As we flee this, I glance back yet again, mesmerized with the nightmare scenario that’s taking place. However, a peculiar thing happens. The drone that has targeted the girl and her hoverboard now moves along for a few feet directly over the vacant board, then lifts up and retreats without firing at the fallen girl or her board.

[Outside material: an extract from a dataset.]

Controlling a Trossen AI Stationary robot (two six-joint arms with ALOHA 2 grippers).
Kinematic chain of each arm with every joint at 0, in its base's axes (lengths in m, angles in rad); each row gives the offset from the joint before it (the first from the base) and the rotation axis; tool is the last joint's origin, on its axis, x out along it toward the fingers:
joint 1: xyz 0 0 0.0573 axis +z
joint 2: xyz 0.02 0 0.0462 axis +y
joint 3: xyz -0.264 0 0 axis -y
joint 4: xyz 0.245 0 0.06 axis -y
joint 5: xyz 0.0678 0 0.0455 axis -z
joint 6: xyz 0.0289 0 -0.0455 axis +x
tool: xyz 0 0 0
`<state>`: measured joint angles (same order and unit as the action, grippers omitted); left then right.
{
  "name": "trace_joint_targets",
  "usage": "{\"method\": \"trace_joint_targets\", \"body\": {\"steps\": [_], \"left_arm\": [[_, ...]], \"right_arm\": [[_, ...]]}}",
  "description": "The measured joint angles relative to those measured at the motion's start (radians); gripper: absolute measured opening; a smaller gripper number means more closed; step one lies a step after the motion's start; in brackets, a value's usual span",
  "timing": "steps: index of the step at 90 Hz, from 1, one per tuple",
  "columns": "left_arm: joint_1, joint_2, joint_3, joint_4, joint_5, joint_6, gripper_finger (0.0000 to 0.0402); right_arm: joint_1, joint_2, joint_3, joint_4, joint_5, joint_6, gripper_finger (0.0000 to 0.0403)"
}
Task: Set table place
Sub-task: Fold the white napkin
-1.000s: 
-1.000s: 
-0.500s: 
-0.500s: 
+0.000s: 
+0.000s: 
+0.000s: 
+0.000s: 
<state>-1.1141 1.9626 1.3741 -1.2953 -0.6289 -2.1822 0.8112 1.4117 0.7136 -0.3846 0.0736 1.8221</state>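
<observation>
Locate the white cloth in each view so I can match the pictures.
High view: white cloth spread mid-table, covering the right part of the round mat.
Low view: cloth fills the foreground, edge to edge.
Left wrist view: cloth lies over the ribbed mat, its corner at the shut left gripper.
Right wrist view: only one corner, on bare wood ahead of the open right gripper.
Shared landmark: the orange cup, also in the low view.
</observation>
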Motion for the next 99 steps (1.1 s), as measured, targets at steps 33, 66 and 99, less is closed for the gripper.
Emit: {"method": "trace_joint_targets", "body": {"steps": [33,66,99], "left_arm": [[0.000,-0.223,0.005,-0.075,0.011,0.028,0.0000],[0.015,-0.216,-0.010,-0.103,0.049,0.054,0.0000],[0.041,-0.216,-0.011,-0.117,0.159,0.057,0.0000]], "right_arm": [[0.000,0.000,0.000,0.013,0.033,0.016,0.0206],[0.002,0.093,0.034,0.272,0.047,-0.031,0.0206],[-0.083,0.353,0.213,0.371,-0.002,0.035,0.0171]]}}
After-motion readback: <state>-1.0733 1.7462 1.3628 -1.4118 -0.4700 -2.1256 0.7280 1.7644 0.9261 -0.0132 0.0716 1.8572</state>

The girl who fell remains on the sidewalk, huddled with her hands over her head, screaming and whimpering, while the drones now ignore her completely and pass by over her without engaging.
In a flash, I suddenly understand.
“The drones only target you if you’re on a hoverboard!” I scream, raising my voice to reach as many Candidates around me as I can. “Everybody, get off! Get off your boards now, if you want to live!”
“What?” Jared yells back. “How do you know? How can you be sure?”
“Just look at her!” I point to the fallen girl on the street. “She was no longer targeted and left unharmed as soon as she fell off her board.”
“I don’t know, this is too crazy, we can’t be sure!”
“Okay, you want to stay on, go ahead, idiot!” I scream. “I’m getting off!”
“Me too!” Zoe says hurriedly.
“Oh, crap, crap, crap!” Jared mutters and looks bewildered.
Meanwhile I sing the sequence to pause and hover, bringing us down to a foot above street level. Then, as several other Candidates also slow down or keep going, with everyone staring at us, I get off our board and step aside. Then I approach the second board with Sarah’s body and I start untying her, while my numb hands are shaking and my one arm is almost entirely without feeling now. The dratted assault rifle I am still carrying over my shoulder is not helping.